This post received KUDOS

Thanks!

(1) The only squares that have 3 distinct positive factors are 4, 25 and 49. The factors are 1,x,\(\sqrt{x}\). Since \(\sqrt{x}\) for the above three numbers needs to be considered, hence there will be three different values for the sums

Hence (1) is insufficient

(2) \(x^2-1 = 3k\) where k =odd integer

Hence, \(x^2 =3k+1\) is even

There can be multiple values where x^2 is even

Hence (2) is insufficient

(1)+(2) - x^2 should be even and should have 3 distinct positive factors The only value that satisfies both conditions is 4

(1) The only squares that have 3 distinct positive factors are 4, 25 and 49. The factors are 1,x,\(\sqrt{x}\). Since \(\sqrt{x}\) for the above three numbers needs to be considered, hence there will be three different values for the sums

Hence (1) is insufficient

(2) \(x^2-1 = 3k\) where k =odd integer

Hence, \(x^2 =3k+1\) is even

There can be multiple values where x^2 is even

Hence (2) is insufficient

(1)+(2) - x^2 should be even and should have 3 distinct positive factors The only value that satisfies both conditions is 4

\(\sqrt{x}\) is 2, hence we can find the sum

Ans: C

You got most of it. If you go through factors theory, it will help you understand that only a square of a prime number can have 3 factors. e.g. 4 or 25 or 49 or 121 or 169.. 1 , 2, 4 are factors of 4 1, 5, 25 are factors of 25 1, 7, 49 are factors of 49 1, 11, 121 are factors of 121 etc

So if \(x\) has 3 factors, \(\sqrt{x}\) must be prime.

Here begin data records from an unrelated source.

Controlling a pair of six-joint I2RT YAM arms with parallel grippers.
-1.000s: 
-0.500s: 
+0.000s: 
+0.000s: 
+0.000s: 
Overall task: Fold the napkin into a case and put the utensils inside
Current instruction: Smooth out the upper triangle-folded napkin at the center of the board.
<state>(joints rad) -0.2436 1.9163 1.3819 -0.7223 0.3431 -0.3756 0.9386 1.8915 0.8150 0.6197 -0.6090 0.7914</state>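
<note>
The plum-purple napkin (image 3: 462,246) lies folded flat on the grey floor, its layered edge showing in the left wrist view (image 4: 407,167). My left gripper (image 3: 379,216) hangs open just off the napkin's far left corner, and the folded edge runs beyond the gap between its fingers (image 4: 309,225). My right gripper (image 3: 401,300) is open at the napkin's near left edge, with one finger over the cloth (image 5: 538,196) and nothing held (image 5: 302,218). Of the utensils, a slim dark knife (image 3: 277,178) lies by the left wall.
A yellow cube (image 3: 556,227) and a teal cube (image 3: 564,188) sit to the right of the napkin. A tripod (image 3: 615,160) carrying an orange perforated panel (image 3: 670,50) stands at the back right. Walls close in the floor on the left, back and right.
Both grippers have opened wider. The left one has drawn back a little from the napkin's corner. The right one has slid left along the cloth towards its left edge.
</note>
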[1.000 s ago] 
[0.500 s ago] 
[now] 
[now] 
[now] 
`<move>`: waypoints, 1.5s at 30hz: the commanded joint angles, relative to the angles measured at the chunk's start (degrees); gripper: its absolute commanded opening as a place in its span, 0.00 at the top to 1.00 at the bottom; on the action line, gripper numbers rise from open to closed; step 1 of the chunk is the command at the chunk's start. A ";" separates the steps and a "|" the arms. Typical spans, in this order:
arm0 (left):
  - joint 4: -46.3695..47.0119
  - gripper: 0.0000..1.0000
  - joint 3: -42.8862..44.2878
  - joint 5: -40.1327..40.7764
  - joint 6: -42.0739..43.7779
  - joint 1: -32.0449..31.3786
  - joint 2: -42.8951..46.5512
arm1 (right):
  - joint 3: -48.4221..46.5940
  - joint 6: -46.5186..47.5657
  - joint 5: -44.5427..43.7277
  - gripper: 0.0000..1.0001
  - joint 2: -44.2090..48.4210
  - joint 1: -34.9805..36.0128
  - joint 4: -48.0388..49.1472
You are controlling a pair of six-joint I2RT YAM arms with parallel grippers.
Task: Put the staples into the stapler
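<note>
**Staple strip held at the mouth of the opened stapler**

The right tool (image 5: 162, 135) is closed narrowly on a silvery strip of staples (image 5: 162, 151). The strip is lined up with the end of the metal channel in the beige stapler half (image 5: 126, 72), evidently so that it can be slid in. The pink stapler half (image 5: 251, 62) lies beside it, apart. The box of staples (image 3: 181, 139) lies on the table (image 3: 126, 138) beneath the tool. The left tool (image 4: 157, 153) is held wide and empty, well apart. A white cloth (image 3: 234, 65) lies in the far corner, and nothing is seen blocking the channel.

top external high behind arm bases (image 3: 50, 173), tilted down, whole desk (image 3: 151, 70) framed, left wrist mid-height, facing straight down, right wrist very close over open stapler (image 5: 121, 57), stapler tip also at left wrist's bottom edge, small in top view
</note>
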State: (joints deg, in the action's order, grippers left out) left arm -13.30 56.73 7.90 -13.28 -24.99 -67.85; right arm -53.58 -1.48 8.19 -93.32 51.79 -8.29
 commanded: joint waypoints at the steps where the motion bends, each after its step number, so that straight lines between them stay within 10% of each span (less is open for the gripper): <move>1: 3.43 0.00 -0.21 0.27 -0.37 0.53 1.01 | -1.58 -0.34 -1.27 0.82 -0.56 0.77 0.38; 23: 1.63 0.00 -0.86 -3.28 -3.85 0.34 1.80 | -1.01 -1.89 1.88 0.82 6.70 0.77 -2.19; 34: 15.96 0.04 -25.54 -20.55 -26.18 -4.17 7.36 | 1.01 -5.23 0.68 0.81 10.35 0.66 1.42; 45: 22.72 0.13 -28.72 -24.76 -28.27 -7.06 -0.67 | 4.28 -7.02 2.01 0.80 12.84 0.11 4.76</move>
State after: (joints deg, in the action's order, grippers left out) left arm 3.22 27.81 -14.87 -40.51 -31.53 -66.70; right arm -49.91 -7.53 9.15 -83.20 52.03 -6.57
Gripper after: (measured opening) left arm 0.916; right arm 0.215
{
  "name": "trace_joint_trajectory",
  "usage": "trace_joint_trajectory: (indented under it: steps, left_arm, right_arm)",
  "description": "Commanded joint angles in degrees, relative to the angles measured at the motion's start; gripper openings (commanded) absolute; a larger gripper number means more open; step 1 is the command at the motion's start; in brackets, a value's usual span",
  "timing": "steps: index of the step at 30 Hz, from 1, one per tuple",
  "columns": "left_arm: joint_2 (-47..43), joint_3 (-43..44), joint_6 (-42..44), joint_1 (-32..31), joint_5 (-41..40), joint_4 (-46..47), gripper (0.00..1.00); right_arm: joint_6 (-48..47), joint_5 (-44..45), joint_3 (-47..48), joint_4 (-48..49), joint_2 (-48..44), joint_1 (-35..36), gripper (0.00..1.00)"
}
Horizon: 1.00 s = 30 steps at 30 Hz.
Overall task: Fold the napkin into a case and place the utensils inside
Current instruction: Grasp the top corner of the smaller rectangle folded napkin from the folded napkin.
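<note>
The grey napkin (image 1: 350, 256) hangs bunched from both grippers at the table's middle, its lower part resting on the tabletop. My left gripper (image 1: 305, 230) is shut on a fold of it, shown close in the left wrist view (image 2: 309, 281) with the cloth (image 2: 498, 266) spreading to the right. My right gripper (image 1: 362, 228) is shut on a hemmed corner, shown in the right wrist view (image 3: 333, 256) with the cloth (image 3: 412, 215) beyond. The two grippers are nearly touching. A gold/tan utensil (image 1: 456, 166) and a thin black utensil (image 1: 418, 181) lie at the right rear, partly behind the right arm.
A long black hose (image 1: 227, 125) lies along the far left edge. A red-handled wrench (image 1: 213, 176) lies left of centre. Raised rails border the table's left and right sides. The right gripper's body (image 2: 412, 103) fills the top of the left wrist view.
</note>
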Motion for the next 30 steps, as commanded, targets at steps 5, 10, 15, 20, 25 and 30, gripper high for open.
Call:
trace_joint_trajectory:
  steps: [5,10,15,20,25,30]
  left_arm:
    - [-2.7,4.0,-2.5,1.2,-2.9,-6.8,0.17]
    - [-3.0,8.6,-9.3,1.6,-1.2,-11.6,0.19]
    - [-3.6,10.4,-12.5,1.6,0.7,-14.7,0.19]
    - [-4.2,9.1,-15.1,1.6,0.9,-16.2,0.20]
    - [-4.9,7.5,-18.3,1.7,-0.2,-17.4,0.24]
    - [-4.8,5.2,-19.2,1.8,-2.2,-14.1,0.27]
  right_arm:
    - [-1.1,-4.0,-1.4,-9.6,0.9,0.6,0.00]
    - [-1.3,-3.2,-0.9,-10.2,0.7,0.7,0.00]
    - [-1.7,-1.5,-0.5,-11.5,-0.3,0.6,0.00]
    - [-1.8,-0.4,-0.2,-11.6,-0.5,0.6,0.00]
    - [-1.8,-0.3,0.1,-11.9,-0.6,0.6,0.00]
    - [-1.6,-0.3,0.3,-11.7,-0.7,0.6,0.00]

Also from statement 2, \(x^2 = 3k + 1\) where k is odd. So 3k is odd and 3k + 1 is even. So \(x^2\) is even. Now, if \(x^2\) is even, x has to be even too (It is not possible that a power of an odd number becomes even. If x is odd, \(x^2, x^3\) etc all will be odd. If x is even, \(x^2, x^3\)etc all will be even.). Then \(\sqrt{x}\) must also be even.

The only number that is even and prime is 2. So \(\sqrt{x}\) must be 2.
_________________

Re: If x is an integer, what is the sum of all distinct positive [#permalink]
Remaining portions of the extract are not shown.